Psiquiatra de adolescentes en Lima — evaluación y tratamiento desde los 15 años.
No es solo "una etapa" — y tampoco están solos en esto. La adolescencia trae cambios biológicos, emocionales y sociales intensos, y también es el momento de la vida en que aparecen por primera vez muchos cuadros de salud mental. Cuando un hijo o hija cambia de forma sostenida —se apaga, se aísla, deja de funcionar como antes— la duda de los padres es legítima y vale la pena escucharla.
Presencial en Miraflores (Lima) o por videoconsulta · La primera, preferentemente presencial · Español e inglés · Respuesta por WhatsApp el mismo día
¿Qué es la psiquiatría de adolescentes?
La psiquiatría de adolescentes evalúa y trata los trastornos de salud mental en la franja de edad en que más cuadros debutan por primera vez. No es un detalle menor: se estima que una de cada siete personas de 10 a 19 años vive con un trastorno mental.¹ Y el momento de aparición tiene un patrón claro: el metaanálisis más amplio realizado hasta hoy —192 estudios, más de 700.000 personas— encontró que alrededor de un tercio de los trastornos mentales debuta antes de los 14 años y cerca de la mitad antes de los 18, con el pico de inicio a los 14,5 años.²
Buena parte de las fluctuaciones de ánimo, irritabilidad o búsqueda de autonomía de esta edad son parte normal del desarrollo. La consulta psiquiátrica no busca patologizar eso. Está indicada cuando aparecen señales que exceden el rango esperable y empiezan a afectar el funcionamiento, los vínculos o la seguridad del adolescente —en casa, en el colegio o consigo mismo.
A diferencia de la consulta de un adulto, aquí el adolescente es el paciente, pero la familia es parte del tratamiento. Las guías clínicas internacionales coinciden en que evaluar al menor en el contexto de su familia, su colegio y su comunidad es central en toda evaluación psiquiátrica de esta edad.³ Por eso el abordaje combina, casi siempre, la voz del adolescente, el aporte de los padres y la coordinación con el entorno.
En mi consulta atiendo adolescentes a partir de los 15 años. Para edades menores, lo indicado es derivar a un especialista en psiquiatría infantil con formación específica para ese grupo.
No se trata de una falla de crianza ni de un capricho de la edad.
Señales de alerta: cuándo conviene una evaluación
No todos los adolescentes que sufren lo expresan igual: unos se apagan, otros se irritan, otros simplemente "dejan de ser ellos". Algunas señales que justifican una evaluación:
Cambios sostenidos en el ánimo — tristeza profunda, irritabilidad marcada o pérdida de interés en lo que antes disfrutaba, por semanas.
Ansiedad intensa — ataques de pánico, ansiedad social que paraliza, miedo incapacitante a ir al colegio.

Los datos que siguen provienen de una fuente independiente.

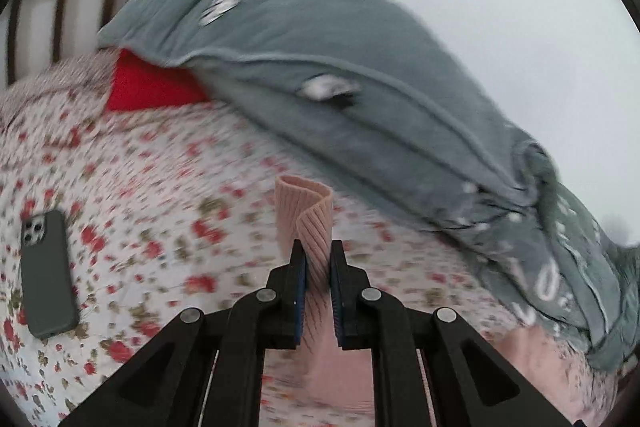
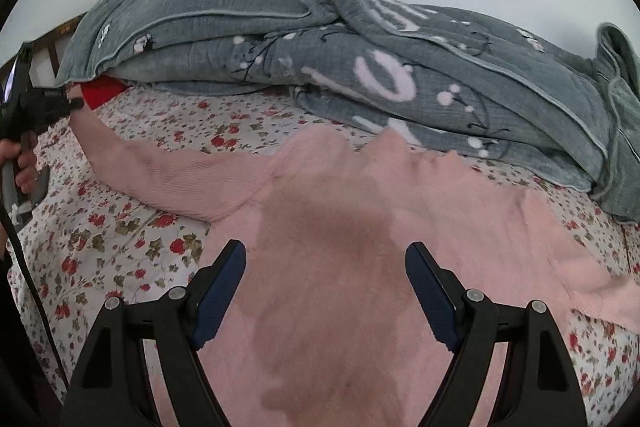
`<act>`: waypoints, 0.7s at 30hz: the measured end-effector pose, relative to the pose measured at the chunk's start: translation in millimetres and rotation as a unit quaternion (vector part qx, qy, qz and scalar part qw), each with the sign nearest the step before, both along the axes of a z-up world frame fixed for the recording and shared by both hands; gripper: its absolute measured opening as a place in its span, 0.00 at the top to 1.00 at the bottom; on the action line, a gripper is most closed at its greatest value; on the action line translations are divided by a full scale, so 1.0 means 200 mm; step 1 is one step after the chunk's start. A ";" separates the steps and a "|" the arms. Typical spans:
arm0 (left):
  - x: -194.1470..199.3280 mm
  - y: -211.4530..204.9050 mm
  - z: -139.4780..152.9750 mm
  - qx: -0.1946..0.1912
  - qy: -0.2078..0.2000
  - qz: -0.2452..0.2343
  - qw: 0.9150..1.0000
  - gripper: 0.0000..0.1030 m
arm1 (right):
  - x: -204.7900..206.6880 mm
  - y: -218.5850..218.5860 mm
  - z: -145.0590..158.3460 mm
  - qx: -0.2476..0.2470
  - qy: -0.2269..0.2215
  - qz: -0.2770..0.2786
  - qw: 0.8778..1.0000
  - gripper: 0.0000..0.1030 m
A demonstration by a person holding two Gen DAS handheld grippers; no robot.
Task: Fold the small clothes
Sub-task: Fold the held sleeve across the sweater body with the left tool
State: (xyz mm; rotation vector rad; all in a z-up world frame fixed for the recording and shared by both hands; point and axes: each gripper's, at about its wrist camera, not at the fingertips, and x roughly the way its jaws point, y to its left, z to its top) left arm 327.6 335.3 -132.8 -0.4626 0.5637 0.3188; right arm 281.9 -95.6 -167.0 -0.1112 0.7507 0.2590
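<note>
Pink sweater (image 1: 306,223), seen from the left wrist: ribbed cuff pinched between the pressed-together pads of the left gripper (image 1: 318,267) and raised off the floral bedsheet (image 1: 160,187), grey phone (image 1: 48,275) lying toward the sheet's left edge, grey blanket (image 1: 320,67) heaped along the far side. From the right wrist: body of the sweater (image 2: 328,227) spread flat mid-bed directly under the right gripper (image 2: 326,267), jaws spread wide and empty; sleeve stretched long toward the left edge, up to the left gripper (image 2: 74,101). Likely fold inward along that sleeve axis, toward the body; left hand nearer.
</note>
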 end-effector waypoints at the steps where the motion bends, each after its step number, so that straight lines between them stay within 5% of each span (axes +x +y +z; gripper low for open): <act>1: 0.01 -0.06 0.04 0.006 -0.004 -0.010 1.000 0.90 | -0.02 -0.05 0.02 0.000 -0.003 -0.007 1.000 0.21; 11: 0.15 -0.89 0.32 0.047 -0.038 -0.129 0.990 0.90 | -0.18 -0.62 0.14 -0.009 -0.026 -0.075 0.997 0.21; 21: 0.31 -1.79 0.16 0.037 -0.006 -0.249 0.968 0.90 | -0.31 -1.18 0.12 -0.018 -0.030 -0.146 0.989 0.21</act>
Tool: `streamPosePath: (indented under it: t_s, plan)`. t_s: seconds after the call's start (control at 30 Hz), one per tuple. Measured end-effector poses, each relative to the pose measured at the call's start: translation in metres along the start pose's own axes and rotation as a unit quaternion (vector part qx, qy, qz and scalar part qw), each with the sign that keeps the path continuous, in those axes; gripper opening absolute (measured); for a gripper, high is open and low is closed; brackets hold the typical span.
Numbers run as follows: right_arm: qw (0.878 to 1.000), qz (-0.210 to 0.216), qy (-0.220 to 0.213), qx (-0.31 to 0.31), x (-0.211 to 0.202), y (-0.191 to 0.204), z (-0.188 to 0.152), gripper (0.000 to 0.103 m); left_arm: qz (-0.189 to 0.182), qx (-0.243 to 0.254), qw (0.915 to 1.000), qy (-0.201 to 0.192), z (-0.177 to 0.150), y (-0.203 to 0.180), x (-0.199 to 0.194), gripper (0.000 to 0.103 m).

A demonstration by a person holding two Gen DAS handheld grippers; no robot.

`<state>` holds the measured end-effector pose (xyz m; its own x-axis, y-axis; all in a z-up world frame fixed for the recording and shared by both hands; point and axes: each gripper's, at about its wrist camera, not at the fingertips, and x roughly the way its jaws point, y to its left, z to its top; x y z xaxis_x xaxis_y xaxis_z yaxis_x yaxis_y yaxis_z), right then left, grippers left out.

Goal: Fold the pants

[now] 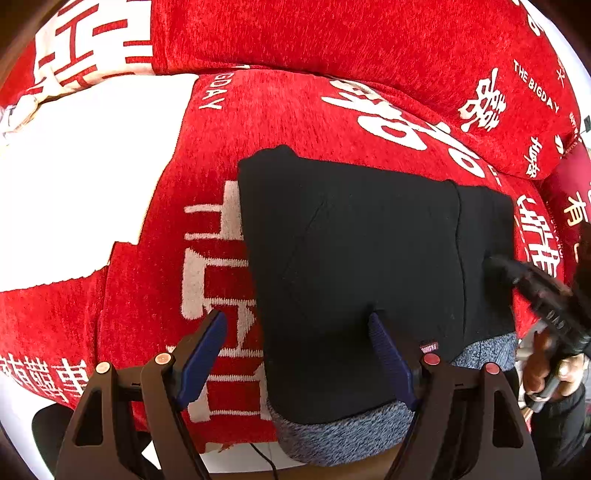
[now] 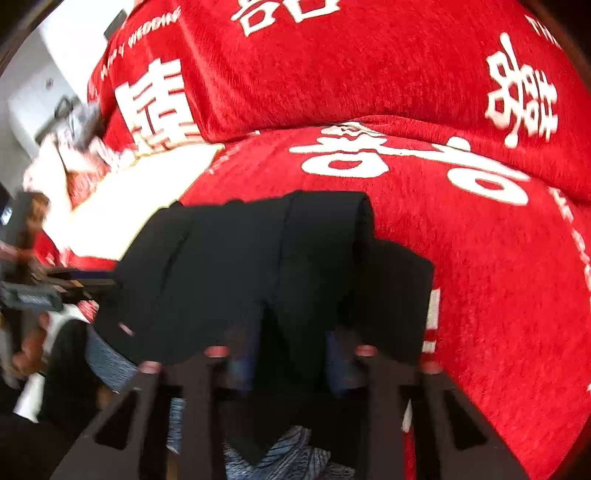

TDAH que se hace visible en secundaria — bajo rendimiento desproporcionado al esfuerzo, desorganización, postergación crónica.
Cambios drásticos en alimentación o peso — restricción, atracones, preocupación excesiva por la imagen corporal.
Autolesiones — conductas que dañan el propio cuerpo. Siempre ameritan evaluación, aunque parezcan leves.
Ideas de no querer vivir — expresiones directas, indirectas o en redes sobre la muerte o el suicidio. Esto requiere atención sin demora.
Aislamiento social marcado — dejar de ver amigos, encerrarse durante meses, perder toda su red.
Caída brusca del rendimiento escolar — sin causa académica que lo explique.
Consumo de alcohol u otras sustancias — que va más allá de lo experimental.
Síntomas más graves — alucinaciones, ideas paranoides o despersonalización sostenida. Requieren evaluación urgente.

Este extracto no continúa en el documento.